Washington, DC (LifeNews.com) — A cloning company that claimed last year to have created a new process of obtaining embryonic stem cells without destroying human embryos said Thursday that it has grown five batches of the cells. However, a leading bioethicist says the claims that the process is moral or ethical doesn’t square with the facts.

Advanced Cell Technology first revealed the process in an August 2006 paper in Nature, which described removing one cell from an embryo to create the stem cells without taking human life.

The process is much different from the cell reprogramming technique pro-life advocates have hailed as an ethical alternative to embryonic stem cell research.

However, the company was later exposed for misleading reporters in press releases about the paper by claiming that none of the embryos were destroyed when none of them survived the process.

The Senate eventually held a hearing on the dubious claims, where a top ACT official was berated by lawmakers who back the grisly research. The company later threatened LifeNews.com and others with lawsuits after ACT was exposed.

Today, ACT said its preimplantation genetic diagnosis process had created more embryonic stem cells from the cells taken from the unborn children.

"This is a working technology that exists here and now," Robert Lanza, ACT’s scientific director, told Reuters in an email. "It could be used to increase the number of stem cell lines available to federal researchers immediately."

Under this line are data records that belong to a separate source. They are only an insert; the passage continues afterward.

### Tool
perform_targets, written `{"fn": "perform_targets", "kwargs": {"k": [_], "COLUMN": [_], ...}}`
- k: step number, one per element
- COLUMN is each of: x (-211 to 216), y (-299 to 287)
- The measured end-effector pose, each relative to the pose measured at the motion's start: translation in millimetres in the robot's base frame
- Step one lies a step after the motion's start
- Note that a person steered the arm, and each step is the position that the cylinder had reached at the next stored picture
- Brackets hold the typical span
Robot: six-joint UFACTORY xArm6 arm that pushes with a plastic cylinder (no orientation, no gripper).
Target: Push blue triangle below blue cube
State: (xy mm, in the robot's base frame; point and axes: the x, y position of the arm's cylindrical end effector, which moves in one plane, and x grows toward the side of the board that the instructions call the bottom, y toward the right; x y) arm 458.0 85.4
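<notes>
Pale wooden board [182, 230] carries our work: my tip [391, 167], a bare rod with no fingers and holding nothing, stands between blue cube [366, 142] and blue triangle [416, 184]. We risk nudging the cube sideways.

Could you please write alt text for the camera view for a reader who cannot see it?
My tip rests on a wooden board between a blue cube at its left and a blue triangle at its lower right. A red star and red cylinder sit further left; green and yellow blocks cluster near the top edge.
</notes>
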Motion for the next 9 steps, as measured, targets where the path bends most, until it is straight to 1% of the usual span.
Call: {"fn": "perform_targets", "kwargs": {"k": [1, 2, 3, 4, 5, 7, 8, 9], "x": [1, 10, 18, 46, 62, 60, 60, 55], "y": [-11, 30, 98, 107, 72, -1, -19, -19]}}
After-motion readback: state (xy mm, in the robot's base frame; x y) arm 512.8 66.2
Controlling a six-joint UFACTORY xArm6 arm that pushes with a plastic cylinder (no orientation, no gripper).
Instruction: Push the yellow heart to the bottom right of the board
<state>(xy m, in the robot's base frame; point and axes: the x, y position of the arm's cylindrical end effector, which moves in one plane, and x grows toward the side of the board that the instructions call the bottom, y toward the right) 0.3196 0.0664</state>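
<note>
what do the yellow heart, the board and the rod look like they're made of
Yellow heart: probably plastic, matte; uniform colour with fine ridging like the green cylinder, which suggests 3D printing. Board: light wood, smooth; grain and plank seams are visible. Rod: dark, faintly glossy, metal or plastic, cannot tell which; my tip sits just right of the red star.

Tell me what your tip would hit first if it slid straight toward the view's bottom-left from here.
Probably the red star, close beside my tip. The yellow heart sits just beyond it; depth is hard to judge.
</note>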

However, Dr. David Prentice of the Family Research Council told LifeNews.com that ACT’s process "still does not meet the ethical threshhold" because "there is significant risk of harm to the embryo by this technique."

Prentice, a former biology professor at Indiana State University, said Lanza’s company continues to mislead the media with claims that the process doesn’t harm unborn children.

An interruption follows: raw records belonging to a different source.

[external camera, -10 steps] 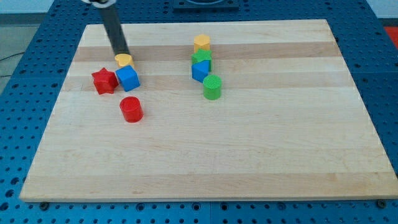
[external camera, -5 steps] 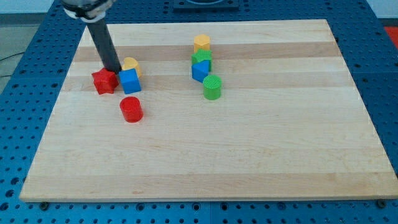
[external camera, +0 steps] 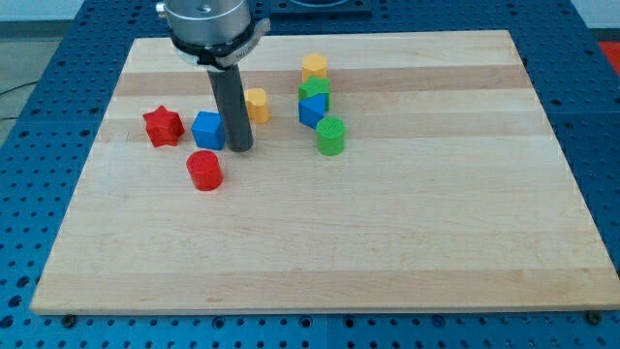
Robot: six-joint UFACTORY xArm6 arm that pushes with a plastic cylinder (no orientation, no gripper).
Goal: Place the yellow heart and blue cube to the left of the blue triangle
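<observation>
My tip [external camera: 240, 148] rests on the board just right of the blue cube [external camera: 206, 129], close to or touching its right side. The yellow heart [external camera: 257, 104] lies up and to the right of the tip, apart from the cube and left of the blue triangle [external camera: 311, 111]. The blue triangle sits in a column of blocks near the view's middle top.
A red star [external camera: 163, 126] lies left of the blue cube and a red cylinder [external camera: 204, 170] below it. The column holds a yellow hexagon [external camera: 314, 68], a green block [external camera: 314, 91], the blue triangle and a green cylinder [external camera: 331, 137]. The wooden board [external camera: 387, 242] has edges all round.
The rod has swung from the cube's left side to its right side. The yellow heart has slid to the right, away from the cube. The blue cube has barely moved.
</observation>
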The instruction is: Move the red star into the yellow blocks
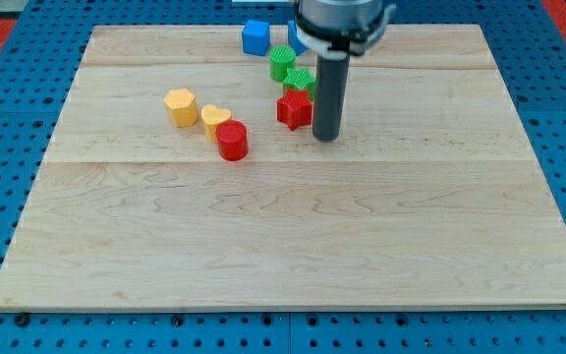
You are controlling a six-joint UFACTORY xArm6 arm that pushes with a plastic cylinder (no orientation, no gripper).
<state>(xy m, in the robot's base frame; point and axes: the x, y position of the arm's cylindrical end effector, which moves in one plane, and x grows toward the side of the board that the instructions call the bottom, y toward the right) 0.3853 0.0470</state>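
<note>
The red star (294,109) lies on the wooden board (293,236) near the view's top centre. My tip (326,136) stands just to the star's right, close to touching it. Two yellow blocks lie to the view's left: a yellow hexagon (180,106) and a yellow heart-like block (214,121). A red cylinder (232,141) touches the heart-like block on its lower right, between it and the star.
Two green blocks (282,62) (300,82) sit just above the red star, the lower one touching it. A blue cube (255,37) lies at the board's top edge; another blue block (294,35) is partly hidden behind the arm.
</note>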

"Not all of Lanza’s embryos survived, and those that did were not followed to birth, but only for a few days and then they were frozen," he said. "[Several] recent studies, including in the New England Journal of Medicine, have indicated that there is indeed risk of harm to the embryo."

This has led the American Society of Reproductive Medicine to recommend against the use of pre-implantation genetic diagnosis.

Lanza told Reuters that his supposed success in creating ethical embryonic stem cells should motivate President Bush to open up more taxpayer funding.

"I hope the president will act now and approve these stem cell lines quickly," he said. "If the White House approves this new methodology, researchers could effectively double or triple the number of stem cell lines available within a few months."

"Too many needless deaths continue to occur while this research is being held up," Lanza claimed.

But Prentice told LifeNews.com, "As far as the funding question, no federal funds are given for in vitro fertilization or PGD, because of the risk of harm to the embryo; Lanza’s technique also would not qualify."

"The assertion that needless deaths continue to occur because this research is being held up is patently false," Prentice added.

"Honest embryonic stem cell research authorities have taken pains to point out that any treatments are decades away at best, and that is not because of ethical constraints but because of real problems with embryonic stem cells forming tumors, failing to make and sustain specialized cell types, and transplant rejection," he explained.